#### Task objective:
The copy has to match the data exactly and leave out every picture.

#### Extracted information:
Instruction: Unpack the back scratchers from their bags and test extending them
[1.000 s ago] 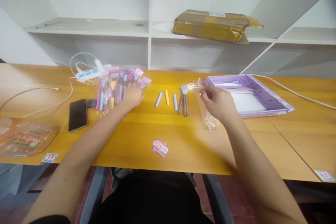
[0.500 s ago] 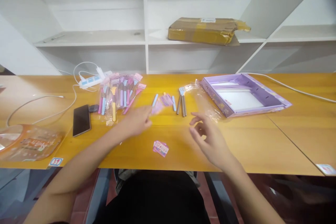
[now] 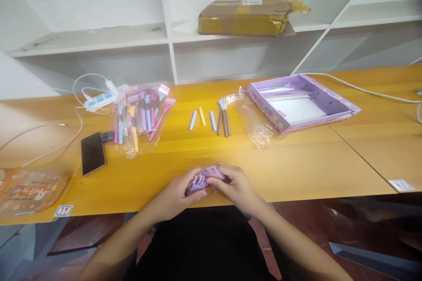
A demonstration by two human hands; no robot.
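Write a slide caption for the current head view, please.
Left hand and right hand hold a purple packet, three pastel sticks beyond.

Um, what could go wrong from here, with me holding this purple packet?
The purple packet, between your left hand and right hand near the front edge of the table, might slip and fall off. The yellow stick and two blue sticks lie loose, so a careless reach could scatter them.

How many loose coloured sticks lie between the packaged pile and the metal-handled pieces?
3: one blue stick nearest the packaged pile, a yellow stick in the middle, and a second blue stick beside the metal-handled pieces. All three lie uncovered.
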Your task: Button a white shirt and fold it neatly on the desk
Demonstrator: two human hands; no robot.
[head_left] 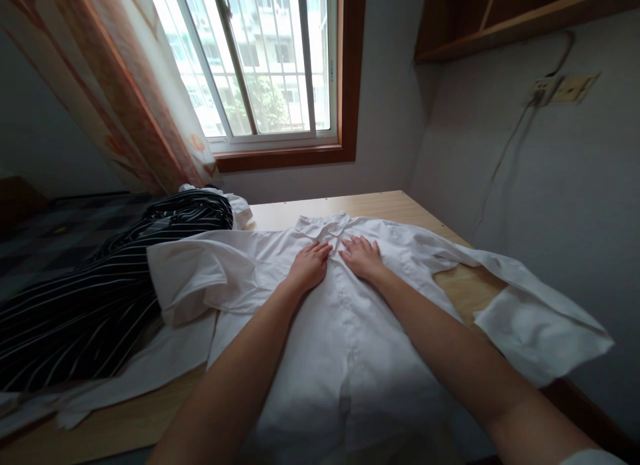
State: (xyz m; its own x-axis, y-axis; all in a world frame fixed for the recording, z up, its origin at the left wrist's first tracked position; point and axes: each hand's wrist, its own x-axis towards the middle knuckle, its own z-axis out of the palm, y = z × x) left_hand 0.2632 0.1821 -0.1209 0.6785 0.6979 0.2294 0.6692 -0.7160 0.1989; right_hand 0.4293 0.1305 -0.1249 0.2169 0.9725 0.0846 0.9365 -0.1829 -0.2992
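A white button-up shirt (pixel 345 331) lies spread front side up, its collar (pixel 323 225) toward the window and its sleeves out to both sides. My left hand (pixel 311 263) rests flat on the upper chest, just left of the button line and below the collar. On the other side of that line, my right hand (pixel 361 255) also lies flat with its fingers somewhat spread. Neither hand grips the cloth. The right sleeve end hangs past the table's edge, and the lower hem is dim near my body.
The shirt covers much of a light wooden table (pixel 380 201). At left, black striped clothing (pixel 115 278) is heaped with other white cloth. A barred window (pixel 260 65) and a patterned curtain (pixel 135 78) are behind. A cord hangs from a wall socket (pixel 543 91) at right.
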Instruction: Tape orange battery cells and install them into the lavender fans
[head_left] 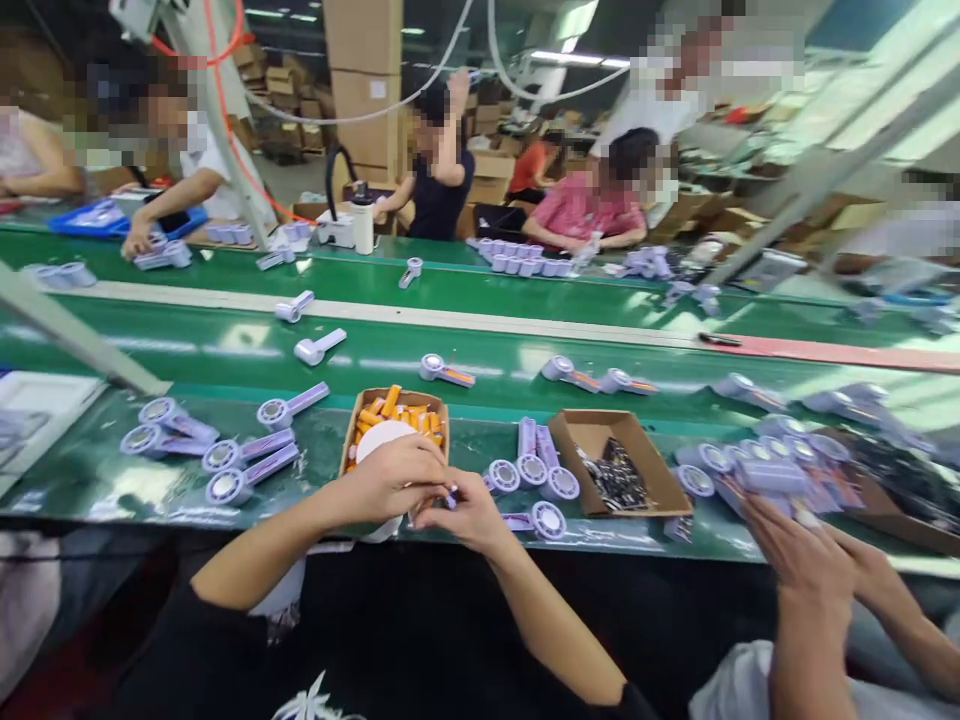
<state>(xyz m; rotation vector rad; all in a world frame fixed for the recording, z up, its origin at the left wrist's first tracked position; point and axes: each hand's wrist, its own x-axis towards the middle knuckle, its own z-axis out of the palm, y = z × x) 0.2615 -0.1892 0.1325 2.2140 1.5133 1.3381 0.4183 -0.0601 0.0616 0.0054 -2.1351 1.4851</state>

#### Answer to this exercise:
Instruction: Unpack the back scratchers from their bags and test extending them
[1.000 s ago] 
[0.500 s ago] 
[now] 
A demonstration by two human hands; no robot.
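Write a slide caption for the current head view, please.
Left hand and right hand hold a purple packet, three pastel sticks beyond.

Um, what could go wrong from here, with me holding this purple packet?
The purple packet, between your left hand and right hand near the front edge of the table, might slip and fall off. The yellow stick and two blue sticks lie loose, so a careless reach could scatter them.

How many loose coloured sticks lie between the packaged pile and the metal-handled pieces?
3: one blue stick nearest the packaged pile, a yellow stick in the middle, and a second blue stick beside the metal-handled pieces. All three lie uncovered.
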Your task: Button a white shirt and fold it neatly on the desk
Demonstrator: two human hands; no robot.
[head_left] 
State: (xyz m; its own x-axis, y-axis; all in a world frame fixed for the recording, z up, its origin at the left wrist's first tracked position; point and axes: each hand's wrist, its own x-axis towards the middle knuckle, its own z-axis out of the palm, y = z × x) left_hand 0.2632 0.1821 -0.1209 0.6785 0.6979 0.2294 0.6692 -0.7160 0.1989; right_hand 0.4293 0.1305 -0.1249 0.2169 0.9725 0.0846 0.9365 -0.1829 -0.2992
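A white button-up shirt (pixel 345 331) lies spread front side up, its collar (pixel 323 225) toward the window and its sleeves out to both sides. My left hand (pixel 311 263) rests flat on the upper chest, just left of the button line and below the collar. On the other side of that line, my right hand (pixel 361 255) also lies flat with its fingers somewhat spread. Neither hand grips the cloth. The right sleeve end hangs past the table's edge, and the lower hem is dim near my body.
The shirt covers much of a light wooden table (pixel 380 201). At left, black striped clothing (pixel 115 278) is heaped with other white cloth. A barred window (pixel 260 65) and a patterned curtain (pixel 135 78) are behind. A cord hangs from a wall socket (pixel 543 91) at right.
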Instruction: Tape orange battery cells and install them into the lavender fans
[head_left] 
<state>(xyz m; rotation vector rad; all in a world frame fixed for the recording, z up, its origin at the left wrist's first tracked position; point and axes: each hand's wrist, its own x-axis towards the middle knuckle, its own z-axis out of the palm, y = z × x) 0.2615 -0.1892 0.1325 2.2140 1.5133 1.3381 0.4183 -0.0601 0.0616 0.0054 -2.1351 1.4851</state>

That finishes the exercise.